In a development you would not have seen forecast in any Brexit-related headlines 6 months ago, U.K.’s FTSE-100 closed 2016 at an all-time high.
Quick, name the only major (that leaves you out, Pakistan) global country index to close the year at an all-time high. As you’ve probably gathered by the headline, the sub-heading or the image, it is Great Britain. Considering the events of 6 months ago, that statement is beyond ironic. Of course, the events to which we are referring revolve around the Brexit vote by the people of Great Britain to leave the European Union. Prior to the vote, almost no one expected the Brexit referendum to pass. Furthermore, if it hypothetically did pass, nobody expected the U.K.’s FTSE-100 Index to fare too well in the aftermath. Thus, the fictitious newspaper shown above would have been the last thing market observers would have expected to see.

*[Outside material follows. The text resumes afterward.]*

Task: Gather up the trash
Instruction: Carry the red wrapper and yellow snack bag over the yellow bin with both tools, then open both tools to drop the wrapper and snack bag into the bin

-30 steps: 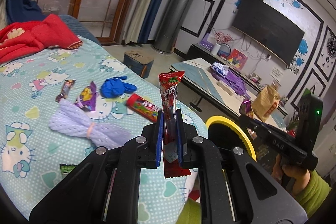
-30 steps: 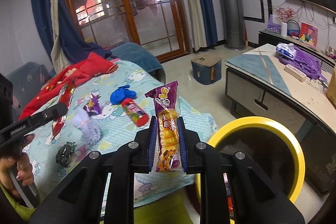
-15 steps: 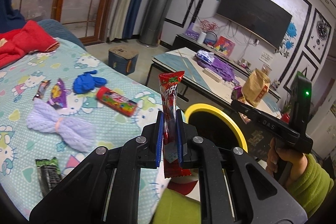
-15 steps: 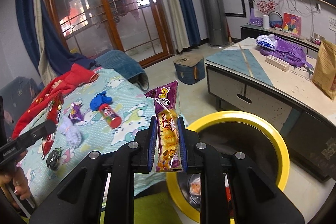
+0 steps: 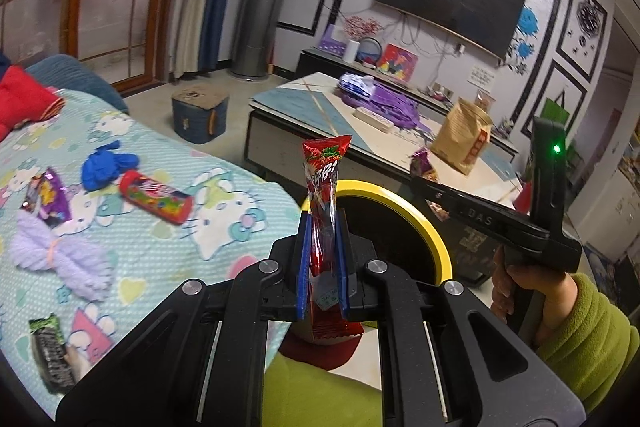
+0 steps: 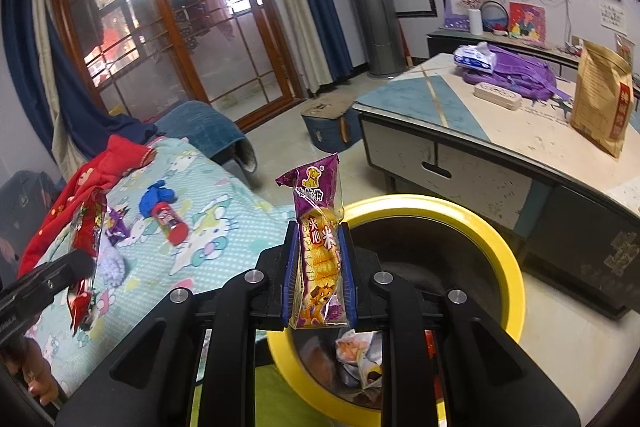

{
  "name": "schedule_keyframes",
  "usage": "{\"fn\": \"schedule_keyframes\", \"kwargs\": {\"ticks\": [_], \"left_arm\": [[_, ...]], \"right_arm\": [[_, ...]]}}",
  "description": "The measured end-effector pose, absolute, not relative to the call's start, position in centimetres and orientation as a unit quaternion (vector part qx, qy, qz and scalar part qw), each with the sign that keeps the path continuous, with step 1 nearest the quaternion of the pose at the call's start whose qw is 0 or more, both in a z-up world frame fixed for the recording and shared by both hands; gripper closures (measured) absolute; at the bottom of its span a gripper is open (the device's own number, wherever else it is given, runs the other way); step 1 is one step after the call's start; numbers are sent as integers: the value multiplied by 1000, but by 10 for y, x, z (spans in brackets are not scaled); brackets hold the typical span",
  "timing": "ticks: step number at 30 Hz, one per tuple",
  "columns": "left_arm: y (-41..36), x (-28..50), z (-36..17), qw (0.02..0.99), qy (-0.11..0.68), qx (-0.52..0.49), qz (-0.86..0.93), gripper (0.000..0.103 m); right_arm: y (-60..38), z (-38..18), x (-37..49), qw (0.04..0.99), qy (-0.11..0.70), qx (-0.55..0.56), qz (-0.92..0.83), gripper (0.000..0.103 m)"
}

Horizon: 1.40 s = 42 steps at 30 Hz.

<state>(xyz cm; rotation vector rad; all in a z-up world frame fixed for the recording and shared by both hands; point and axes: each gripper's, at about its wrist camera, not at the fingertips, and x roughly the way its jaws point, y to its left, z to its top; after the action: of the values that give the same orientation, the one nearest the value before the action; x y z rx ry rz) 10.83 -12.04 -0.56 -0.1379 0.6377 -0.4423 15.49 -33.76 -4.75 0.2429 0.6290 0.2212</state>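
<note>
The purple snack pack (image 6: 318, 251), clamped upright in the right gripper (image 6: 317, 263), is held nearer the yellow bin (image 6: 508, 263) than the left gripper (image 5: 323, 263), closed on a red wrapper (image 5: 324, 227).

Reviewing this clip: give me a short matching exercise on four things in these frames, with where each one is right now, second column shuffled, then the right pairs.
Things
1. red snack stick
2. purple snack pack
3. blue glove
4. brown paper bag

Places
A. lying on the bed cover
B. clamped in the right hand-held gripper
C. standing on the low table
D. clamped in the left hand-held gripper

Pairs: 1-D, 2-B, 3-A, 4-C
</note>
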Motion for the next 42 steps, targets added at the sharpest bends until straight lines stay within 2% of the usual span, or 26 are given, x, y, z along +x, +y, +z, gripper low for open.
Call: {"fn": "schedule_keyframes", "kwargs": {"ticks": [21,35,41,42], "left_arm": [[-199,137,-55,893,362,-21,-268,96],[-225,159,-87,869,403,-11,-285,96],[-227,167,-93,867,409,-16,-286,95],[-227,168,-93,868,408,-17,-283,89]], "right_arm": [[-387,-94,174,919,357,158,57,84],[-404,-114,182,908,374,183,49,83],[-412,-119,183,905,375,196,41,80],[-413,-119,183,905,374,198,39,79]]}}
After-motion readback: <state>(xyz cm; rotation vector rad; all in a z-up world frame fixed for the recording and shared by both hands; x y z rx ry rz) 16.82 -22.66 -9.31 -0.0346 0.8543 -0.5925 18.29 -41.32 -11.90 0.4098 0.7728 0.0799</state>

But that is one of the beauties of the market. It continuously delivers results that human nature dares not even conceive of. So it was in this instance as Brexit passed and, despite the assured forecasts by pundits, pollsters and prognosticators, the FTSE did not crash. Oh, it did plummet in the few days following the vote. However, by a week later, the FTSE-100 was above its pre-Brexit levels and on its way to all-time highs 3 months later. Another 3 months later and we see the FTSE closing the year at a new record high.
Naturally, the extensive weakness in the British Pound had something to do with propping up the FTSE – but hardly all of it. The likely biggest contribution to the FTSE rise was the consensus view in opposition to it, particularly following the Brexit vote.
Along with “BTBTD” (Back To Buying The Dip), 2016 will go down as the folly of the forecasters given the events of Brexit, then the U.S. election. And if 2016 taught us anything about the markets, it is to expect the unexpected. That is one thing we can reliably expect to see more of in 2017.